As the weather warms up, you may be eager to open up your windows and let in some much-needed fresh air. But, before you do this, keep your allergies in mind. The breeze and fresh air may feel nice, but it can also let pollen and other allergens into your home.


Furry Friends

Pet dander can easily float around your home. Even hypoallergenic pets are not 100% allergen-free, especially since allergens are found on the skin of animals (not just in their fur).


Spring Cleaning

Spring cleaning can greatly help you eliminate allergens from your home. Some spring cleaning tasks are:

  • Vacuum and mop your floors to remove dust or pollen that may have gathered during the winter.
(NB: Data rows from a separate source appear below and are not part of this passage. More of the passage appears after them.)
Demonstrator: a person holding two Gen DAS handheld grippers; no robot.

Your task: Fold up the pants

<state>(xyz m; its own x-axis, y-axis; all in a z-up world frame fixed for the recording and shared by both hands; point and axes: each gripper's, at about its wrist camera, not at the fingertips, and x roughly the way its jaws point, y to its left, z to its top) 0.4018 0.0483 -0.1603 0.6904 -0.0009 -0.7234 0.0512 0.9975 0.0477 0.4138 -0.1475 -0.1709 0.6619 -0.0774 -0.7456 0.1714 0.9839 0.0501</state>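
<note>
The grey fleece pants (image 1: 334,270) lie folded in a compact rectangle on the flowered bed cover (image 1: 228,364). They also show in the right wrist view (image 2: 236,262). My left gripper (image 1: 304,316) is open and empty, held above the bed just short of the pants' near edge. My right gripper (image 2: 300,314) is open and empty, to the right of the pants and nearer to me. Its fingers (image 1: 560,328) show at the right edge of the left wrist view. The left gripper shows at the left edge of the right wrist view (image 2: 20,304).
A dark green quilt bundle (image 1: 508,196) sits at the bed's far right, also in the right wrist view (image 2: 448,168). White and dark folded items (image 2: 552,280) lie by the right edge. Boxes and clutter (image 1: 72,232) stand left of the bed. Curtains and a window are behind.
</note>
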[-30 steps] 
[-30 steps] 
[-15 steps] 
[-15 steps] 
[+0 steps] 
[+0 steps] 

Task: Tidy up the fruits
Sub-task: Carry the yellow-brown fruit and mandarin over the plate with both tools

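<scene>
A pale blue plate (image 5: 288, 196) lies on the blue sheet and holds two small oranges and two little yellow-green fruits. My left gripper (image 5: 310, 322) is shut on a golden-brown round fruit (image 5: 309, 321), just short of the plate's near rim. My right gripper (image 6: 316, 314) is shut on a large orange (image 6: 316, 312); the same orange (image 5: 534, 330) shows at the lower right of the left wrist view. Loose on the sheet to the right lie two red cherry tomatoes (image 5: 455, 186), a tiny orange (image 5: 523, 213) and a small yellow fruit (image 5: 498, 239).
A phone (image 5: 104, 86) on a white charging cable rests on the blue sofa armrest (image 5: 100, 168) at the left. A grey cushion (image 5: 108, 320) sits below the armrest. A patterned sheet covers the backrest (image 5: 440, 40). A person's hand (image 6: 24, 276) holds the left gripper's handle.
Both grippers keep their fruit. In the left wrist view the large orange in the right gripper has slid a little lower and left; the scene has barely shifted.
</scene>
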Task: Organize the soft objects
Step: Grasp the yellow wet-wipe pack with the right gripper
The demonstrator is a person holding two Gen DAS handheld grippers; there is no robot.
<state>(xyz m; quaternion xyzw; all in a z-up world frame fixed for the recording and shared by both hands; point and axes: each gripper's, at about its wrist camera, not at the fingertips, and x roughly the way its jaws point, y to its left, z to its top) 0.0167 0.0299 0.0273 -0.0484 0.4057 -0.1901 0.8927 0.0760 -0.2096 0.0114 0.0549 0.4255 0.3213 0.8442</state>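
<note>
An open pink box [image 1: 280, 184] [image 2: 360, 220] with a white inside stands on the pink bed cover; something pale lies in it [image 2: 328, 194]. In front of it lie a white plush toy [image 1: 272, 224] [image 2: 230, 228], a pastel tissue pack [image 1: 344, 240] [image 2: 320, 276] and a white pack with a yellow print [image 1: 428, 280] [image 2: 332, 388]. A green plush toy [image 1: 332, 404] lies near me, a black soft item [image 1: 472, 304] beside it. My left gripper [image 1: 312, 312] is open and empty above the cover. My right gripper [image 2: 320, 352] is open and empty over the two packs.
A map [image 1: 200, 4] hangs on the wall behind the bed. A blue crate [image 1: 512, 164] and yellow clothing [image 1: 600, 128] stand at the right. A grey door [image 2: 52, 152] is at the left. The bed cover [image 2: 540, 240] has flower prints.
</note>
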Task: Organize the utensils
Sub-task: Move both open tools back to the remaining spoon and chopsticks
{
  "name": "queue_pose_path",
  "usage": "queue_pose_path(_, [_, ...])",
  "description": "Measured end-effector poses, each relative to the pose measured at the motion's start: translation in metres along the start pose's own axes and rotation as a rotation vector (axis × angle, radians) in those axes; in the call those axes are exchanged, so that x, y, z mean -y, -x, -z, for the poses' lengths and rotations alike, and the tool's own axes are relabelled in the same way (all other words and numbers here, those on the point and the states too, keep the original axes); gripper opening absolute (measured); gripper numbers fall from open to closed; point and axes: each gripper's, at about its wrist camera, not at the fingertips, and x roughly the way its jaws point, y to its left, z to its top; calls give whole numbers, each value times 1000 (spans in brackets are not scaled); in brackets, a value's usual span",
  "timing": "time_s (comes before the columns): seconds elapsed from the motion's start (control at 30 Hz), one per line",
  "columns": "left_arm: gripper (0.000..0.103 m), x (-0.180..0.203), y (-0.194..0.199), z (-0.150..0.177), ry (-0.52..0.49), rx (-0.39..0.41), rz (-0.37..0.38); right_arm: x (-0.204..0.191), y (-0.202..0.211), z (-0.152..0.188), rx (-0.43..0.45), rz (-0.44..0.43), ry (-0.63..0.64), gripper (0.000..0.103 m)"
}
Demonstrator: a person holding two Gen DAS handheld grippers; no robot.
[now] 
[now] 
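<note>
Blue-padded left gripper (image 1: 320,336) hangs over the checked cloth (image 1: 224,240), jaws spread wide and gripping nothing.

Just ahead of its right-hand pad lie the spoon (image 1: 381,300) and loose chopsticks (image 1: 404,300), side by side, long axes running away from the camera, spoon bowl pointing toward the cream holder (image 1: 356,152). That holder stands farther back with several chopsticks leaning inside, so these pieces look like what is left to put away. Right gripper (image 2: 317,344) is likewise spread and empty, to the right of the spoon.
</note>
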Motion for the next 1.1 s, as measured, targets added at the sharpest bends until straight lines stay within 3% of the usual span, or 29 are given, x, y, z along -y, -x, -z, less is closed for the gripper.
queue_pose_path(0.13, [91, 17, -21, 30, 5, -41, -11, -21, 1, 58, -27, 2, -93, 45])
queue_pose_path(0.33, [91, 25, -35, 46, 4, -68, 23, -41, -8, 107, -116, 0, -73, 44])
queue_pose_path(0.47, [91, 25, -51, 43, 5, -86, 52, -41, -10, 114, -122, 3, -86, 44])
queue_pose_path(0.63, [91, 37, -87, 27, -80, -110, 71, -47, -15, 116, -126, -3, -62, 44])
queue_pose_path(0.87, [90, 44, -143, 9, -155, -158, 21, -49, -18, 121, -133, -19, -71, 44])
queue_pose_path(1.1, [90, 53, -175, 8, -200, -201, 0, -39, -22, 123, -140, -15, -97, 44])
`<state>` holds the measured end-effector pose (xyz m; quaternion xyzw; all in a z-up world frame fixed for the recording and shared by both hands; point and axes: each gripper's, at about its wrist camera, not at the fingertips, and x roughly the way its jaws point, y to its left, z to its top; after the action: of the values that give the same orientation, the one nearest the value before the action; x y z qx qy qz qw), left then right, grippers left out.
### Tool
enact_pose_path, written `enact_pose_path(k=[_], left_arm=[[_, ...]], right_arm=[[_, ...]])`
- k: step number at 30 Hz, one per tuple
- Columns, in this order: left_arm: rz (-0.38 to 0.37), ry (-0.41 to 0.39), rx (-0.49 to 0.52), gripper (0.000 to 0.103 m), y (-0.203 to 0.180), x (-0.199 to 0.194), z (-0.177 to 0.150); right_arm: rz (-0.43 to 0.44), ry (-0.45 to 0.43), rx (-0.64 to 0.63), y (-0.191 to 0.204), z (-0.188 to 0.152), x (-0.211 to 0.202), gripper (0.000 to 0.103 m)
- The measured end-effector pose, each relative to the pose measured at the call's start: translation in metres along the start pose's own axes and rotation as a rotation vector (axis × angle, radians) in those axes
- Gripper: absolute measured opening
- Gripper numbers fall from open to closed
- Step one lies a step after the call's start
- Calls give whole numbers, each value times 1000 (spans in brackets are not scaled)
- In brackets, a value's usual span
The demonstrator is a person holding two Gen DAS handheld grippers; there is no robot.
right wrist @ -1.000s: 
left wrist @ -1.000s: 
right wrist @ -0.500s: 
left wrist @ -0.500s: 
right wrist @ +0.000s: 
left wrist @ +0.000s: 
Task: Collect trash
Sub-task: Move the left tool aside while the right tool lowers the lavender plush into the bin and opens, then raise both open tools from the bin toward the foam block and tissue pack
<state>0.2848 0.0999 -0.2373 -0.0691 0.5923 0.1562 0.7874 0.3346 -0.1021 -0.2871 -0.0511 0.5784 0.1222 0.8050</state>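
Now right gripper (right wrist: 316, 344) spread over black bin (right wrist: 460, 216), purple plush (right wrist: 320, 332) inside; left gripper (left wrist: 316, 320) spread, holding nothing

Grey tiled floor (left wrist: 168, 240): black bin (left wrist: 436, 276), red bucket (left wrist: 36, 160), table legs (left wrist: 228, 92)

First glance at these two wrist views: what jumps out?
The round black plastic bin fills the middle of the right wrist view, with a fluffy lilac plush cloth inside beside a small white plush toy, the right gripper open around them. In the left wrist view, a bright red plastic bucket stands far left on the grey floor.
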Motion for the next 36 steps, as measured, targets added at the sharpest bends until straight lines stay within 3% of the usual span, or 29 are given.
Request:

  • Move your furniture around in order to sweep and clean in hard-to-reach places where dust may get trapped.

  • If you have children, don’t forget to clean stuffed animals and blankets.

  • If cleaning products leave you sneezing or stuffy, be sure to use fragrance-free or hypoallergenic cleaners and detergents to help minimize your symptoms.

The Weather

After rain or storms, mold spores, grass, and plant pollen are disturbed and released into the air. The day after rainstorms, the pollen counts go up and allergy symptoms are triggered. Allergy seasons have also been getting worse due to climate change and the warmer weather it’s brought about.


Stress

A study published in Annals of Allergy, Asthma & Immunology found a link between allergy sufferers and stress. The study found that “individuals with persistent emotional stress have more frequent allergy flares.” To take the edge off of your stress, try yoga, meditation, or other ways to relax.


Pollen Count

While you’re checking the weather, check on the pollen count, too. The America Academy of Allergy Asthma & Immunology and local weather stations provide accurate, accessible pollen count information. Trees release pollen in the morning, so give yourself a heads-up on the pollen count before you start your day.


Over-the-Counter Medication

The best way to combat seasonal allergies is with the help of over-the-counter medications. In some cases, over-the-counter medications and reducing exposure aren’t enough. Make an appointment with your primary care provider for any persistent allergy symptoms that do not respond to over-the-counter medications!